Abstract
Introduction: Chronic graft-versus-host disease (cGVHD) is an immune-mediated complication of allogeneic hematopoietic stem cell transplantation that leads to significant morbidity and mortality. Axatilimab (AXA) is a high-affinity monoclonal antibody that targets colony-stimulating factor 1 receptor (CSF-1R) signaling to deplete CSF-1R–dependent monocytes and macrophages, which are key drivers of inflammation and fibrosis in patients with cGVHD. Based on results from the pivotal phase 2 AGAVE-201 study (NCT04710576), the US Food and Drug Administration approved AXA 0.3 mg/kg every 2 weeks (Q2W) for patients with cGVHD after failure of ≥2 prior lines of systemic therapy. AXA was previously available for eligible patients with cGVHD in the US through an expanded access program (EAP) sponsored by Incyte Corporation (NCT05544032).
Aims: To report a safety analysis of AXA among patients enrolled in the Incyte-sponsored US EAP.
Methods: Patients aged ≥6 years with active, refractory or recurrent cGVHD and ≥2 prior lines of therapy (LOT) who were not participating in an AXA clinical trial were eligible to enroll in this open-label, multicenter EAP. Patients' relevant disease history prior to AXA initiation was recorded. Concurrent use of other cGVHD treatments was permitted at clinician discretion. Enrolled patients were treated with AXA 0.3 mg/kg Q2W; patients received treatment at clinician discretion for as long as clinical benefit was observed and/or treatment withdrawal criteria were not met, or closure of the EAP due to commercial availability. Treatment-emergent adverse events (TEAEs) were assessed from the time of consent until 30 days after the end of treatment or transition to commercial product among patients who received AXA in the EAP. All data were summarized using descriptive statistics.

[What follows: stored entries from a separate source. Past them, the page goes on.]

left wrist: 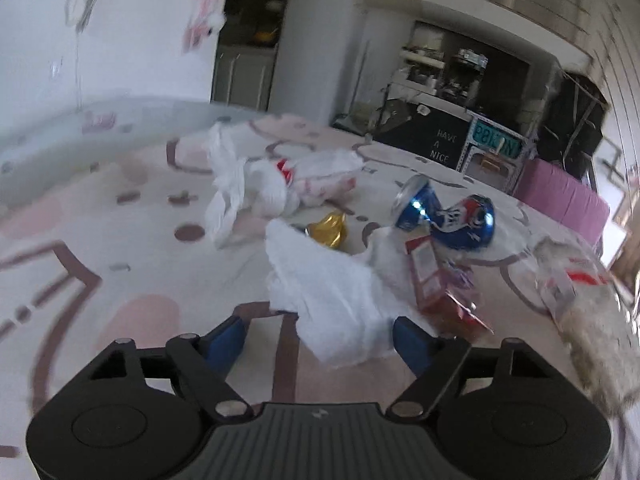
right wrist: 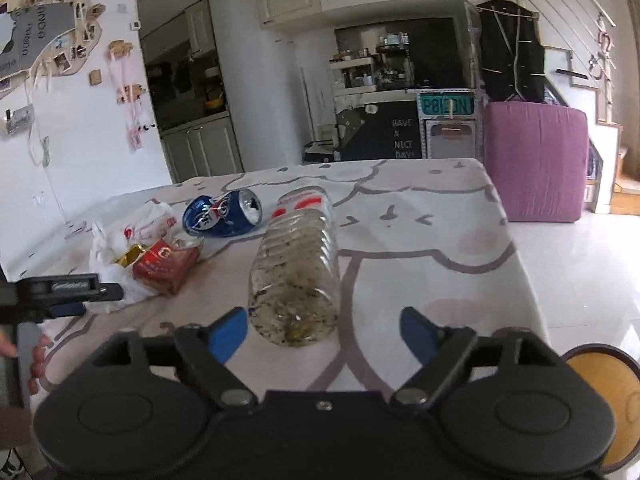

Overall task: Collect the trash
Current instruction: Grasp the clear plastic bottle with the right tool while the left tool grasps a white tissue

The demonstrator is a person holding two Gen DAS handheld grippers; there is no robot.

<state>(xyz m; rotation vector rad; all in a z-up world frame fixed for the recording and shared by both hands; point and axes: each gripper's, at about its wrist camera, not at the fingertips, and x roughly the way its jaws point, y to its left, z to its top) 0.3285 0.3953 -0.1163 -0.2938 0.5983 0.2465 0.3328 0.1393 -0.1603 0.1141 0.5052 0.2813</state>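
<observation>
- Low in the left wrist view, the left gripper (left wrist: 320, 334) stands with its blue fingers (left wrist: 224, 340) spread, and a crumpled white tissue (left wrist: 332, 296) lies between them; whether the pads touch it I cannot tell, since the picture is blurred.
- Just above the tissue sits a gold foil wrapper (left wrist: 329, 230), and to its right a red carton (left wrist: 432, 280) lies below a crushed blue can (left wrist: 448, 216).
- Toward the upper middle, a white plastic bag (left wrist: 272, 184) rests on the patterned tablecloth (left wrist: 120, 248).
- Across the bottom of the right wrist view, the right gripper (right wrist: 324, 330) is released, fingers apart and clear of a clear plastic bottle (right wrist: 298, 268) lying on its side, its base between the tips.
- Left of the bottle lie the blue can (right wrist: 224, 212), the red carton (right wrist: 166, 264) and the bag (right wrist: 132, 226).
- At the left edge the left gripper (right wrist: 80, 294) reaches in by the tissue (right wrist: 116, 296).
</observation>
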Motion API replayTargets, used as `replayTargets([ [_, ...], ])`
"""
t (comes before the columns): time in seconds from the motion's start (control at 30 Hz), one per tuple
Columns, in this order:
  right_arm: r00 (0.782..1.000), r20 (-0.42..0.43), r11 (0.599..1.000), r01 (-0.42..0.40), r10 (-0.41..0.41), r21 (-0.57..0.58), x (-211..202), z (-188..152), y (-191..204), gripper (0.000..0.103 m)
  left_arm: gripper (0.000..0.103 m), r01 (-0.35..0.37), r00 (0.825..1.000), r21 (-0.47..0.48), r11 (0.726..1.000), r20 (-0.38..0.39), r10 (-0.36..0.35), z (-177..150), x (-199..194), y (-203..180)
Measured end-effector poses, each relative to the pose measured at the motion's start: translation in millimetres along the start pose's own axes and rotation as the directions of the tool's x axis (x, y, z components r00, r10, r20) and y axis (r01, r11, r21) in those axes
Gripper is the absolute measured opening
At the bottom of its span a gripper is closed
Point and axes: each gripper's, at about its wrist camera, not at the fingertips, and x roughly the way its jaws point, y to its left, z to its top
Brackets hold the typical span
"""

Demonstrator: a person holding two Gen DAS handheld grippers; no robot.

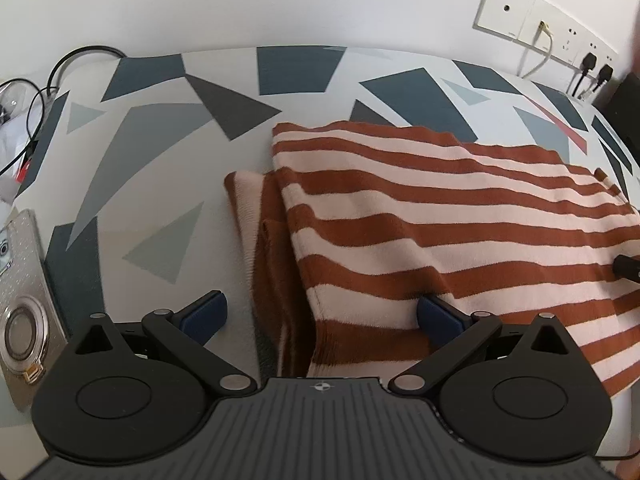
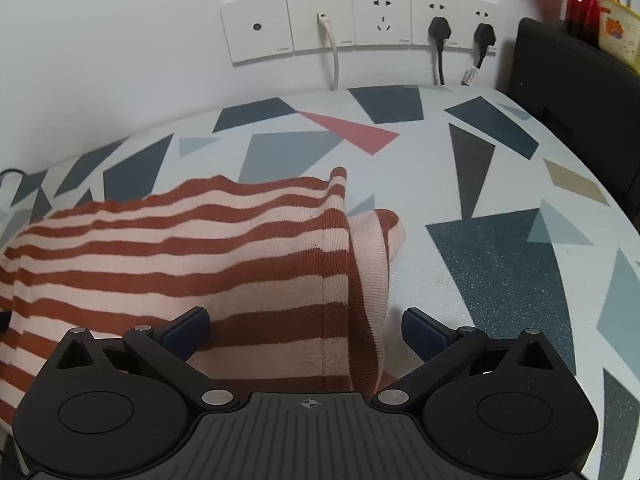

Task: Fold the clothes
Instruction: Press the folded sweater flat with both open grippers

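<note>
A rust-and-pink striped knit garment (image 1: 440, 216) lies partly folded on the patterned table. In the left wrist view my left gripper (image 1: 322, 316) is open, its jaws standing wide on either side of the garment's left folded edge, with nothing held. In the right wrist view the same garment (image 2: 180, 248) fills the left and middle. My right gripper (image 2: 306, 326) is open, its jaws straddling the garment's right edge and ribbed hem, with nothing held. A dark tip of the other gripper (image 1: 626, 266) shows at the far right of the left view.
The table (image 1: 160, 184) has a white cover with grey and blue shapes. A phone in a clear case (image 1: 20, 300) lies at its left edge, with cables (image 1: 36, 92) behind. Wall sockets with plugs (image 2: 360, 20) are behind the table. A black chair back (image 2: 576, 92) stands at the right.
</note>
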Motion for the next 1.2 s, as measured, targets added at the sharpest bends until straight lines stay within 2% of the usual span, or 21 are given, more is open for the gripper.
replayTargets([
  [0.2,0.999,-0.017,0.999,-0.030,0.030,-0.030,10,2,1,0.102,0.103,0.001,1.000,-0.004,1.000,0.010,-0.001,-2,0,0],
  [0.4,0.998,-0.043,0.996,-0.055,0.052,-0.072,14,9,-2,0.102,0.103,-0.020,0.998,-0.044,0.999,0.064,0.023,-12,-4,-1],
  [0.6,0.996,-0.081,0.998,-0.026,0.021,-0.050,17,16,3,0.102,0.103,-0.037,0.994,-0.060,0.998,0.101,0.043,-18,-5,-4],
  [0.8,0.992,-0.127,0.998,-0.021,0.015,-0.052,21,23,13,0.102,0.103,-0.018,0.997,-0.034,0.999,0.079,0.021,-13,-3,0],
  [1.0,0.994,-0.111,0.998,-0.024,0.018,-0.054,21,21,13,0.102,0.103,-0.001,0.999,-0.017,1.000,0.051,0.002,-9,-3,2],
  [1.2,0.995,-0.102,0.998,-0.020,0.015,-0.051,21,20,14,0.102,0.103,-0.013,0.998,-0.030,0.999,0.062,0.015,-8,-1,0],
])
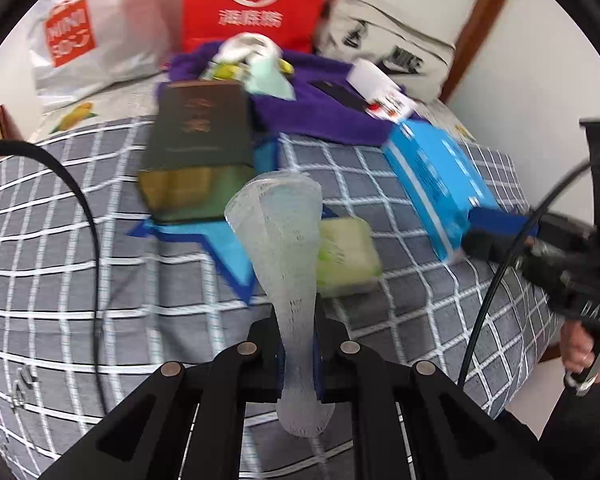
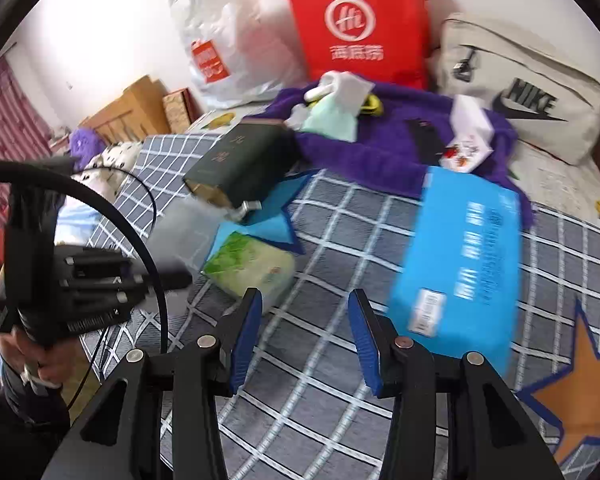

Results: The EAP enrolled 112 patients, 104 of whom received AXA. Among patients who received AXA, median (range) baseline age and weight were 51.0 (6–82) years and 73.3 (13.8–133.0) kg, respectively; 54.8% were male. At the time of AXA initiation, the organs involved included the skin (72.1%), eyes (62.5%), lungs (49.0%), mouth (47.1%), joints (40.4%), gastrointestinal tract (31.7%), liver (22.1%), and genital tract (6.7%). Many patients (44.2%) received ≥5 prior LOT, while 43.3%, 10.6%, and 1.0% received 3–4, 2, and 1 prior LOT, respectively. The most common prior systemic cGVHD treatments were belumosudil (80.8%), ruxolitinib (76.0%), and prednisone (74.0%). The most common concomitant cGVHD medications were belumosudil (65.4%), prednisone (60.6%), and ruxolitinib (51.0%). The median (range) duration of AXA treatment through the EAP was 143.0 (19–337) days. As of the data cutoff of June 13, 2025, 72/112 patients (64.3%) continued to receive AXA either through the EAP (n=2) or had transitioned to commercial product (n=70). Reasons for treatment discontinuation included death (n=11 [9.8%]), withdrawal of consent (n=6 [5.4%]), unacceptable toxicity (n=3 [2.7%]), cGVHD progression (n=2 [1.8%]), malignancy relapse (n=2 [1.8%]), inability to tolerate AXA (n=2 [1.8%]), and further participation would be injurious to the patient's health or well-being (n=1 [0.9%]). Forty-three patients (41.3%) reported serious TEAEs, most commonly hypoxia (n=5 [4.8%]), respiratory failure, (n=5 [4.8%]), pneumonia (n=4 [3.8%]), abdominal pain (n=3 [2.9%]), upper respiratory infection (n=3 [2.9%]), fever (n=2 [1.9%]), generalized muscle weakness (n=2 [1.9%]), and sepsis (n=2 [1.9%]). Seventy-five patients (72.1%) experienced TEAEs (any severity), most commonly (≥7%) increased aspartate aminotransferase (n=9 [8.7%]), nausea (n=9 [8.7%]), abdominal pain (n=8 [7.7%]), cough (n=8 [7.7%]), fatigue (n=8 [7.7%]), hypokalemia (n=8 [7.7%]), and hyponatremia (n=8 [7.7%]).
Conclusion: This EAP represents the largest collated experience of AXA treatment in cGVHD outside of the AGAVE-201 trial. The safety profile of AXA was consistent with that observed in clinical trials, and no new or unexpected toxicities were reported. Patients received prior cGVHD treatments and had multi-organ involvement. Only 5 patients (4.5%) discontinued treatment due to unacceptable toxicity or inability to tolerate AXA, and the majority (62.5%) successfully transitioned to commercial product, suggesting ongoing clinical benefit. This analysis provides additional evidence of the safety and tolerability of AXA in the treatment of cGVHD.